Now that the hue-and-cry over the government’s proposed changes to the way schools are funded has subsided, it may be a good time to undertake a sober reflection of the issues because they are bound to re-surface in the future.
First, common sense suggests that increasing class sizes is detrimental to student performance. More students per class mean more harried teachers and therefore less attention per student. The causality here is clear.
But, teacher quality certainly plays a crucial role as well. So what the government is essentially proposing is a trade-off: larger classes (bad) but better teachers (good).
The important question, however, is does the additional value created by good teachers counter-act the bad consequences of larger class sizes? At this point the answer is not clear.
It is most likely that in supporting this change in policy the government is drawing inspiration from a recently released study undertaken by Raj Chetty and John Friedman of Harvard and Jonah Rockoff of Columbia. In this large and comprehensive study, which has been cited approvingly by many, including Barack Obama, the authors claim that students with high value added (HVA) teachers who raise their standardized test scores are “more likely to attend college, earn higher salaries, live in better neighborhoods and save more for retirement.”
But how reliable is this work? As Gary Gutting, professor of philosophy at Notre Dame, writing for the New York Times asks: does this compare with the work by biochemists on the effects of light on plant growth? No one, for example, questions the validity of the physics on which our space programs are based.

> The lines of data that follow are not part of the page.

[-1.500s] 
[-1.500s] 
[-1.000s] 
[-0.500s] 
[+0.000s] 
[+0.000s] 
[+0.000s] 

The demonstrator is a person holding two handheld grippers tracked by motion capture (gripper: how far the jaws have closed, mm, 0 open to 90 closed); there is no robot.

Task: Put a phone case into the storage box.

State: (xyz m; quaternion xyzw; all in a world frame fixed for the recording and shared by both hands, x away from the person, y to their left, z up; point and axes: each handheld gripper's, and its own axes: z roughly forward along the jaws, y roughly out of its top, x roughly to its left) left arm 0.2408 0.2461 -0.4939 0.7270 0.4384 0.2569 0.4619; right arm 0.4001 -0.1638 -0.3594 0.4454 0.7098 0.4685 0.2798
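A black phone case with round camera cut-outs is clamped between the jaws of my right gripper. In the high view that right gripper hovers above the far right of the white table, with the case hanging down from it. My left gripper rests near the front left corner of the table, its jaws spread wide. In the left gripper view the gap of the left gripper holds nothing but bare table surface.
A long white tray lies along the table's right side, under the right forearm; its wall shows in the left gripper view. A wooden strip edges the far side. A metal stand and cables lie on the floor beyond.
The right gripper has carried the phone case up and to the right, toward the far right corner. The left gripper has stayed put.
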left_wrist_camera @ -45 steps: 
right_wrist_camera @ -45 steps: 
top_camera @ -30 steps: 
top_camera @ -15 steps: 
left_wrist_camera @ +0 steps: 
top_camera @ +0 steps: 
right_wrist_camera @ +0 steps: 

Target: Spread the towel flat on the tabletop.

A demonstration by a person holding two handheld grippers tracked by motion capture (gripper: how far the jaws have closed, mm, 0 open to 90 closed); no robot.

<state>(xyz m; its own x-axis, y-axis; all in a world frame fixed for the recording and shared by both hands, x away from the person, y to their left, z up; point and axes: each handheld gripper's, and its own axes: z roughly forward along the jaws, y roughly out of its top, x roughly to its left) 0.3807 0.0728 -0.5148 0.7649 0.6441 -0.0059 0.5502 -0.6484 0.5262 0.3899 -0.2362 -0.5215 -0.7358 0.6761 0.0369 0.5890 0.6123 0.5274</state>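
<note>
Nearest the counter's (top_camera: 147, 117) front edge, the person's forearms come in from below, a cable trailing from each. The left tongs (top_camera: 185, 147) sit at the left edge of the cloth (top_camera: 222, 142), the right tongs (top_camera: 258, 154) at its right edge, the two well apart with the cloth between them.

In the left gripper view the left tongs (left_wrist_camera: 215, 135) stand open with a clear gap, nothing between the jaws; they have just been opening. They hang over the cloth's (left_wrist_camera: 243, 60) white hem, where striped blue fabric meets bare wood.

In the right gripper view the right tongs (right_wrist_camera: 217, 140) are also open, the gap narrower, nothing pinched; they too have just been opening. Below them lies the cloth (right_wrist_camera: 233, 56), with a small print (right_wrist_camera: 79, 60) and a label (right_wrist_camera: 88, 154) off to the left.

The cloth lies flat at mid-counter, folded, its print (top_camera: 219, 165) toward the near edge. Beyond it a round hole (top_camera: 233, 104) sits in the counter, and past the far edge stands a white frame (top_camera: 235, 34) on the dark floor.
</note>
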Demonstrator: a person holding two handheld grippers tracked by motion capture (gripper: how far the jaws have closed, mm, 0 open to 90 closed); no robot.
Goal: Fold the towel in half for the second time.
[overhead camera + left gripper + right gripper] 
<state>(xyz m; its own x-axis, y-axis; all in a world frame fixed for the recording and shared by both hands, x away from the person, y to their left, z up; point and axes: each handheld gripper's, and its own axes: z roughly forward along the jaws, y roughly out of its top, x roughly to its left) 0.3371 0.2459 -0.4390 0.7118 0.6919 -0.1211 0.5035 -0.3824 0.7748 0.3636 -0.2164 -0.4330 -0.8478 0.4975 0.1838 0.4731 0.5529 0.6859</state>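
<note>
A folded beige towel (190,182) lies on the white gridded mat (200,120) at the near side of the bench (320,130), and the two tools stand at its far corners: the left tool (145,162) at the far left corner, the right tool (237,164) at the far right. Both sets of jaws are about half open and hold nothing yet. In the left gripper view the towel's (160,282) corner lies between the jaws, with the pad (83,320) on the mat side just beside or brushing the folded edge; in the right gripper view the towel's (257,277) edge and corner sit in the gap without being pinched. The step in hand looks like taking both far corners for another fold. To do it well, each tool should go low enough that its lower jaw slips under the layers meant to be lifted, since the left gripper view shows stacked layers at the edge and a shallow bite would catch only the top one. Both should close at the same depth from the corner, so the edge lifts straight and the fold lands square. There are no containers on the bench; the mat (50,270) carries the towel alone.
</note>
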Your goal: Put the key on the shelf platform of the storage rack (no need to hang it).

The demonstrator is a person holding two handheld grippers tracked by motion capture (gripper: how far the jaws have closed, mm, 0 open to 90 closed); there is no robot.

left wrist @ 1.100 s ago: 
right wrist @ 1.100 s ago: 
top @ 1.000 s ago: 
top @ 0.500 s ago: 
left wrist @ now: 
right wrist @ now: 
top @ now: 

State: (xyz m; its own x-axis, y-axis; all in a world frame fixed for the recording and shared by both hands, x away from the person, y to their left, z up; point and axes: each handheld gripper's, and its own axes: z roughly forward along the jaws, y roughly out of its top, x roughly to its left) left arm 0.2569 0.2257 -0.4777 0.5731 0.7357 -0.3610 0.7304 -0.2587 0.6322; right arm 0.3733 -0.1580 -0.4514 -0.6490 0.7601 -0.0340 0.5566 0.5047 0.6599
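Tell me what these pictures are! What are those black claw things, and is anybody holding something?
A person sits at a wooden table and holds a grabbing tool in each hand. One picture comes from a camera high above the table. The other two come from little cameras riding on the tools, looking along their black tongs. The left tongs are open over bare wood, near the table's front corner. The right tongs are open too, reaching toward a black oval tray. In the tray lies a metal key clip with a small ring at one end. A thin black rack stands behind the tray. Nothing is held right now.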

But even the best-developed social sciences like economics have nothing like this status. Since humans are much more complex than plants and biochemists have far more refined techniques for studying plants, we may well expect the biochemical work to be of greater validity.
Furthermore when it comes to generating reliable scientific knowledge the most important issue is the ability to predict future events. And the only way we can make such informed predictions about teacher impact would be to run randomized controlled experiments. Suppose that you could randomly assign some students to a teacher rated HVA, and other students to a teacher rated low value-added (LVA). If the students are identical on average, you could compare the test scores of each group. If the kids with the HVA teacher do better, then we can draw reasonable conclusions about the teachers’ value added
But such controlled experiments are nearly impossible for obvious reasons. So instead Chetty and his colleagues look at data from grades three to eight for 2.5 million children in one of the largest school districts in the USA over a 20-year period (1989-2009). They then used other public records to track students after high school. They used a massive data set of nearly 20 million observations to find situations that were virtually identical to the controlled experiment that I have described above.
But here is the next problem. Chetty and his colleagues do all of this while holding class size constant. What happens when the class size changes? Now the controlled experiment required becomes more complex. For one thing now you would have to measure the impact of HVA and LVA teachers separately for large classes and small classes and then measure if the higher value added by HVA teachers counter-act the drop in performance in larger classes.
And underlining the difficulties of making meaningful predictions the authors point out that while the impact of HVA teachers may be significant, there are a whole host of other factors that affect performance including relationships with parents and peers.
Furthermore, how much faith can or should we have in the government’s ability to identify good teachers or a set of best practices in the classroom? Teaching is a multi-faceted and complex activity that defies easy quantification. If we measure teacher performance by improvements in students’ test scores as the Chetty et al study proposes, then does that not leave us open to the possibility of teachers teaching to the test? Researchers at the University of Chicago have also shown that when student test scores are the only metric, then teachers are not immune to cheating by changing student answers on standardized tests ex post.
In New Zealand we already have experience with the government’s attempts to measure the quality of university staff. This is called the Performance Based Research Funding Exercise. One would be hard pressed to find a single academic in the whole country who thinks that the PBRF actually does a good job of measuring quality; because quality is an extremely elusive concept and because university staff engage in a diverse array of activities including research, teaching and service. PBRF is a cumbersome and costly (both in terms of money and time) process that has significantly increased the administrative burden at universities. The pool of money available for division remains unchanged, except that the universities are now spending increasingly more resources in chasing that constant sum.
Given the inherent constraints in social science research and the difficulties in making meaningful predictions, it seems impulsive to use the findings of such research to usher in sweeping changes in existing policy. Certainly we should expect world class research to inform our policy decisions but they cannot really be a substitute for practical experience, empathy and common sense.